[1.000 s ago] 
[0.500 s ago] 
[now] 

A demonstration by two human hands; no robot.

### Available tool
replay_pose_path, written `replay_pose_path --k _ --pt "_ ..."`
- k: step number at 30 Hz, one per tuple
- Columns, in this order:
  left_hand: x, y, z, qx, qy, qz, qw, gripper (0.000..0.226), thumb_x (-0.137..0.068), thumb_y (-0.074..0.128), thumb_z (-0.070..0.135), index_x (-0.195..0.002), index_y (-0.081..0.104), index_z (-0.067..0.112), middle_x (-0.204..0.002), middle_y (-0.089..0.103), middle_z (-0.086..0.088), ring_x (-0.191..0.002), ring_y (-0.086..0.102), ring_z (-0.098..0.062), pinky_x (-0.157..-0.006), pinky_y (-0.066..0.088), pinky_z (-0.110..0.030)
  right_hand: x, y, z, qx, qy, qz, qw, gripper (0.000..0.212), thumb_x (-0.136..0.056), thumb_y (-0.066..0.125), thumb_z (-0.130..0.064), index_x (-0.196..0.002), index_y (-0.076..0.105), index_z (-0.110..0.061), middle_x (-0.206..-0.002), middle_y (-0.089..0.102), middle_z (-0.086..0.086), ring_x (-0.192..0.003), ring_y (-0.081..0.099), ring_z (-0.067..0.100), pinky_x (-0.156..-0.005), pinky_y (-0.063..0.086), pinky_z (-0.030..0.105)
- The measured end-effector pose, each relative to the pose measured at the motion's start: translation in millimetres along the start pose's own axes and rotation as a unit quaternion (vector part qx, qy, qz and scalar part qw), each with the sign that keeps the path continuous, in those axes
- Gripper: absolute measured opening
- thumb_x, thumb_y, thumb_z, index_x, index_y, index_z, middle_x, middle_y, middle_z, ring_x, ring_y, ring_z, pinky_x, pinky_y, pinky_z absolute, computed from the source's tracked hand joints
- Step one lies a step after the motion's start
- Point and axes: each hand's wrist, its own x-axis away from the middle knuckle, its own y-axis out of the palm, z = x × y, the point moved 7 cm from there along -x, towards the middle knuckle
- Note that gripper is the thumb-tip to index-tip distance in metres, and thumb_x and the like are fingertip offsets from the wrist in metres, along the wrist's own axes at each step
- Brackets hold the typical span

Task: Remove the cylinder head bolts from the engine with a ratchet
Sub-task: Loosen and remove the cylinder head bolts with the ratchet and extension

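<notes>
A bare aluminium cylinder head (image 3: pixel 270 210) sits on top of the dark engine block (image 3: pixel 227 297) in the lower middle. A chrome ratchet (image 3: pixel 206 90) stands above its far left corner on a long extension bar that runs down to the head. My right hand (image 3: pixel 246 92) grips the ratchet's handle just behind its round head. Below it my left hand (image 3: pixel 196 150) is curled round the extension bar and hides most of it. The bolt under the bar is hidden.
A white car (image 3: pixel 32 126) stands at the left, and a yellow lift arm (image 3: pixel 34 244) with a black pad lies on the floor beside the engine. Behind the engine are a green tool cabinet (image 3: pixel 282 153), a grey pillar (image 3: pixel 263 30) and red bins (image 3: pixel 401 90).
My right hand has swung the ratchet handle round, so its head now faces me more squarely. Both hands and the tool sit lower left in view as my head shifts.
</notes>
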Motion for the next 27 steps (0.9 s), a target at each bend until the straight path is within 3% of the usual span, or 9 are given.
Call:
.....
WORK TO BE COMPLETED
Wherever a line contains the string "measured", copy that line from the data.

REPLY TO THE TASK
- The measured end-effector pose, each relative to the pose measured at the motion's start: translation in millimetres along the start pose's own axes and rotation as a unit quaternion (vector part qx, qy, qz and scalar part qw), each with the sign that keeps the path continuous, in those axes
- Gripper: absolute measured opening

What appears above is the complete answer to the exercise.